Seniman Banyumas Gelar Ritual Manten Gethek dalam Bisik Serayu Festival 2026
Pada Sabtu, 29 Agustus 2026, seniman tari kontemporer internasional asal Banyumas, Rianto, memimpin prosesi ritual Manten Gethek dalam acara budaya Bisik Serayu Festival 2026. Ritual ini dilakukan di Desa Kaliori, Kalibagor, Banyumas, Jawa Tengah. Manten Gethek merupakan simbol dari hubungan dalam masyarakat Banyumas dengan Sungai Serayu, menandakan perayaan air sebagai sumber kehidupan, penyatuan beragam budaya, serta pledoi untuk menjaga lingkungan.

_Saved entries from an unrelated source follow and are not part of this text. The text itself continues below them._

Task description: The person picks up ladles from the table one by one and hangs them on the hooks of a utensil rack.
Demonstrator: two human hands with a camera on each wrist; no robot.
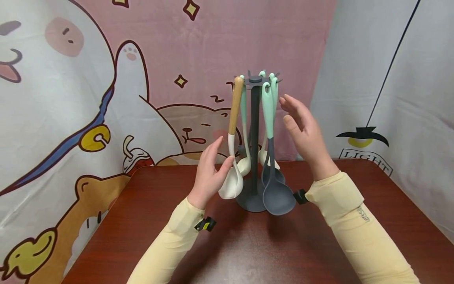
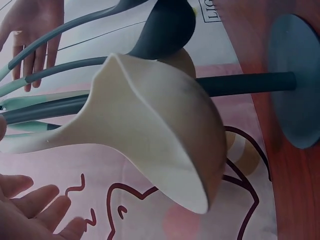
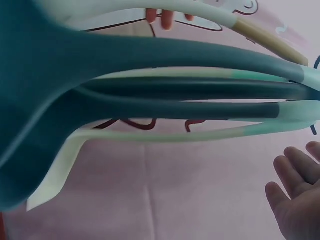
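Observation:
A dark grey utensil stand [image 1: 254, 138] carries several hanging kitchen utensils. On its left side hangs a white ladle [image 1: 232, 185] with a wooden handle; its bowl [image 2: 150, 120] fills the middle of the left wrist view. At the front right is a dark grey ladle [image 1: 278, 199] with a mint handle. My left hand [image 1: 210, 173] is beside the white ladle, fingers extended and thumb near its stem; whether it touches cannot be told. To the right of the mint handles, my right hand [image 1: 306, 136] is raised with fingers loosely spread, holding nothing.
Behind the front ladles, more mint-handled utensils hang, including a white ladle [image 1: 244, 165] and a pale flat-ended utensil [image 3: 55, 175]. The stand's round base [image 1: 248, 203] rests on a reddish-brown table [image 1: 142, 221]. A cartoon-printed cloth [image 1: 213, 47] hangs behind.

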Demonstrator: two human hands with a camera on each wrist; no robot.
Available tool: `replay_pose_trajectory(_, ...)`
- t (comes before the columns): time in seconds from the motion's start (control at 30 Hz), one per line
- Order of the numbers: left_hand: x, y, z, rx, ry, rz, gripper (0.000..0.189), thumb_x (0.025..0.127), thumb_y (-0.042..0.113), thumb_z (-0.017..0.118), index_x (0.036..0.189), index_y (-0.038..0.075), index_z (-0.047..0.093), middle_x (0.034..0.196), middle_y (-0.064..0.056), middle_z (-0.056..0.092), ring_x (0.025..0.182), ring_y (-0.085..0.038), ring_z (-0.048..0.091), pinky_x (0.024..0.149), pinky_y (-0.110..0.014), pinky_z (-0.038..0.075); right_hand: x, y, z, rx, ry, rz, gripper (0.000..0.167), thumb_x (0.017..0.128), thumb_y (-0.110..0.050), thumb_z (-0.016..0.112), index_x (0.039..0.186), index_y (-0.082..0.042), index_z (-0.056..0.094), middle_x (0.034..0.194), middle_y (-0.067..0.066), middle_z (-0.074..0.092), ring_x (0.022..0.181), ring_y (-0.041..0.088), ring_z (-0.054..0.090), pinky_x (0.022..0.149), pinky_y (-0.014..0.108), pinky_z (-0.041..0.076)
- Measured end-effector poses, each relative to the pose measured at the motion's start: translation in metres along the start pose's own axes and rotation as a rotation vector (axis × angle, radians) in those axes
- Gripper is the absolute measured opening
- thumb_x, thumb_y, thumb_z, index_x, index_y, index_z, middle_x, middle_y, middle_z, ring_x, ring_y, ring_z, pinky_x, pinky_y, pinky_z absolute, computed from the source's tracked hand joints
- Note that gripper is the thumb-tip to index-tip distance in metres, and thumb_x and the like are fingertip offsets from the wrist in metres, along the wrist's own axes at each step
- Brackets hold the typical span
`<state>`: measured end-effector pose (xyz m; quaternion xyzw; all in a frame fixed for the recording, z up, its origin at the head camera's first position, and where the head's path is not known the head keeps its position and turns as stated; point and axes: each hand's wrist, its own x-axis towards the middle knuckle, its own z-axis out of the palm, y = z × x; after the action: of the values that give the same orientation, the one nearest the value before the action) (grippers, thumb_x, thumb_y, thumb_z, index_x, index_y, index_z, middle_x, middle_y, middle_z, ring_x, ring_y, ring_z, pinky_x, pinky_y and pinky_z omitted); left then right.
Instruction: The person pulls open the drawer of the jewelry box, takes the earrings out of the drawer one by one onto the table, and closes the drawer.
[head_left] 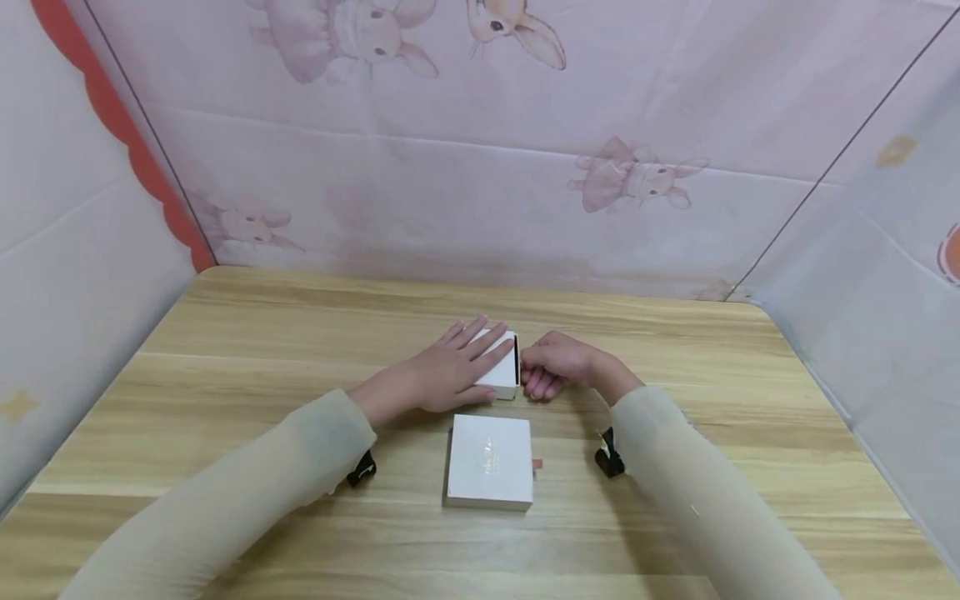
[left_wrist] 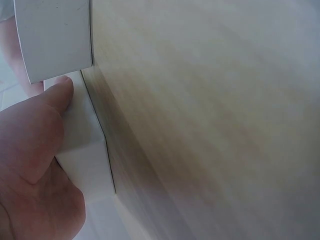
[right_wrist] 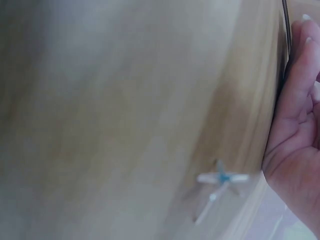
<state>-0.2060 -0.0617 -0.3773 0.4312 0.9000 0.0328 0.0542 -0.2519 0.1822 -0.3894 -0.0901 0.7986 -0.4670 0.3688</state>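
A white box lies flat toward the back of the table. My left hand is spread over its top with straight fingers, the thumb along the near side. In the left wrist view the thumb rests against a white box face. My right hand is at the box's right end, where a dark gap shows along the edge. Its fingers are curled, thumb and index gripping right at that end; the exact grip is hidden. The right wrist view shows the curled right hand low against the table.
Nearer to me lies a second white box with gold lettering and a small pink tab on its right side. The wooden table meets a rabbit-print cloth wall behind. A blurred star shape shows in the right wrist view.
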Motion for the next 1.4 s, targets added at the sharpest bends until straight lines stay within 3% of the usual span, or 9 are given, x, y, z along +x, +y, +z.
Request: replay_pose_trajectory(1.4,0.0013,-0.001,0.0029,0.001,0.015,0.008,0.076,0.105,0.052,0.038,0.162,0.013,0.007,0.168,-0.014,0.0,0.153,-0.041,-0.003,0.123,-0.058,0.006,-0.0005,-0.0001,-0.0019,-0.004,-0.015,0.015,0.03,0.094,-0.018,0.048,0.083,0.001,0.068,0.064,0.003,0.068,0.054,0.011,0.065,0.054,0.027,0.058)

Makna Ritual Manten Gethek
Ritual Manten Gethek tidak hanya sekadar pertunjukan seni, namun juga mengandung nilai-nilai mendalam dalam kehidupan masyarakat Banyumas. Melalui simbol-simbol yang ditampilkan, mereka mengungkapkan kecintaan dan kepedulian terhadap aliran Sungai Serayu serta pentingnya menjaga lingkungan alam sekitar.
Rianto, sebagai sosok yang memimpin prosesi ritual ini, turut mengajarkan arti dan makna di balik setiap gerakan tari dan simbol yang digunakan. Hal ini menjadi pengingat bagi generasi muda akan pentingnya menjaga warisan budaya dan alam demi keberlangsungan kehidupan.
Kesimpulan
Dengan digelarnya ritual Manten Gethek dalam Bisik Serayu Festival 2026, masyarakat Banyumas tidak hanya menunjukkan keindahan seni tari, namun juga meneguhkan komitmen mereka terhadap pelestarian lingkungan dan nilai-nilai budaya. Semoga perayaan seperti ini terus dilakukan untuk menginspirasi generasi mendatang dalam merawat warisan leluhur.